The starter stack problem.
Four mental models are named constantly. The question worth asking is not which ones to collect, but how they interact when applied together.
The framing everyone starts with.
The standard advice for someone who wants to think more clearly is to collect mental models. Read Charlie Munger. Study Farnam Street. Build a stack. That advice is correct and almost useless. It doesn't tell you which models to reach for first, how they interfere with each other, or what happens when two of them point in opposite directions on the same problem.
The four models that appear most frequently in introductory treatments are: first-principles thinking, probabilistic thinking, inversion, and second-order thinking. Each is well-sourced. Each is genuinely useful. The problem is that they are usually presented as a list, not as a system. A list you can memorize. A system you have to learn to operate.
What each model actually does.
First-principles thinking, associated most visibly with Richard Feynman's approach to physics and problem decomposition, asks you to strip a problem down to its load-bearing assumptions and reason forward from those. The move is to stop accepting inherited framings and ask what is actually, demonstrably true at the base level.
Probabilistic thinking asks the opposite question: given that you cannot know the base-level truth with certainty, what distribution of outcomes should you be holding? Daniel Kahneman's work on forecasting and cognitive bias sits behind this model. The move is to stop treating your current belief as a fact and start treating it as a probability estimate subject to revision.
Inversion, which Charlie Munger drew from the mathematician Carl Jacobi's instruction to "invert, always invert," asks you to define the goal and then reason backward from failure. Instead of asking how to succeed, you ask what would guarantee failure, then eliminate those conditions. The move is to replace vague optimism with a concrete list of things to avoid.
Second-order thinking asks what happens after the immediate consequence of a decision. Most analysis stops at first-order effects: the action produces a result. Second-order thinking asks what that result produces in turn, and what that produces after that. The move is to extend the causal chain before committing.
Why a list is the wrong container.
Presented as four separate tools, these models create a selection problem. You face a decision. You reach for a model. Which one? The question feels arbitrary, and in practice people default to whichever model they learned most recently or feel most comfortable with. That is not a thinking system. That is a cognitive comfort zone with better vocabulary.
The models become useful when you understand their relationship to each other, not just their individual definitions.
First-principles and probabilistic thinking are in productive tension. First-principles thinking is appropriate when you have access to the underlying structure of a problem and the cost of being wrong about an assumption is high. Probabilistic thinking is appropriate when the underlying structure is opaque or contested and you need to act anyway. Using first-principles thinking on a problem where the base assumptions are themselves uncertain produces confident conclusions from shaky foundations. Using probabilistic thinking on a problem where the base assumptions are knowable produces unnecessary hedging.
Inversion and second-order thinking are complementary but operate at different points in a decision. Inversion is most useful before you commit: it surfaces failure modes while you can still change course. Second-order thinking is most useful after you have identified a candidate action: it extends the consequence chain to check whether the first-order benefit survives contact with downstream effects. Running them in sequence, inversion first and second-order thinking second, produces a more complete picture than either model alone.
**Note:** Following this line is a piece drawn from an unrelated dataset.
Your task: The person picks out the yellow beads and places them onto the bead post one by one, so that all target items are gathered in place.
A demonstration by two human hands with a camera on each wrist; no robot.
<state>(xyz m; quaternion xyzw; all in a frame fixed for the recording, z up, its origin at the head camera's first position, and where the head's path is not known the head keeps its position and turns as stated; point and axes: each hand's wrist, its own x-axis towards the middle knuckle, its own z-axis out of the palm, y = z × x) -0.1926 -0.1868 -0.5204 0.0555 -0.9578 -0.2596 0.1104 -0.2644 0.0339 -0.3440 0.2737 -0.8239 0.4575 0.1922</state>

The architecture of a working stack.
A latticework of mental models, the term Munger used to describe his own approach, is not a collection. It is a structure where each model's application depends on what the others reveal. The models do not replace each other; they constrain each other.
A practical sequence for a novel decision looks like this. First, use first-principles thinking to identify which assumptions you are actually relying on and whether those assumptions are verifiable. Second, where assumptions are not verifiable, apply probabilistic thinking to assign rough confidence levels rather than treating uncertain beliefs as facts. Third, apply inversion to the candidate action: list the conditions that would cause it to fail, and check whether any of those conditions are already present. Fourth, apply second-order thinking to the expected outcome: trace the consequence chain at least two steps forward and check whether the downstream effects change the attractiveness of the action.
This is not a rigid procedure. It is a default order that prevents the most common errors: reasoning confidently from unexamined assumptions, ignoring failure modes, and stopping the consequence chain too early.
What the stack does not solve.
Mental models are tools for structuring thought, not substitutes for domain knowledge. A latticework of models applied to a domain you do not understand produces well-structured confusion. The models clarify the shape of a problem; they do not supply the facts needed to resolve it.
The other limit is speed. These four models, applied in sequence, require time and deliberate attention. They are not useful for decisions that must be made in seconds. They are useful for decisions where the cost of a poor choice is high enough to justify slowing down before committing. That is a smaller category than most people assume, and a more important one.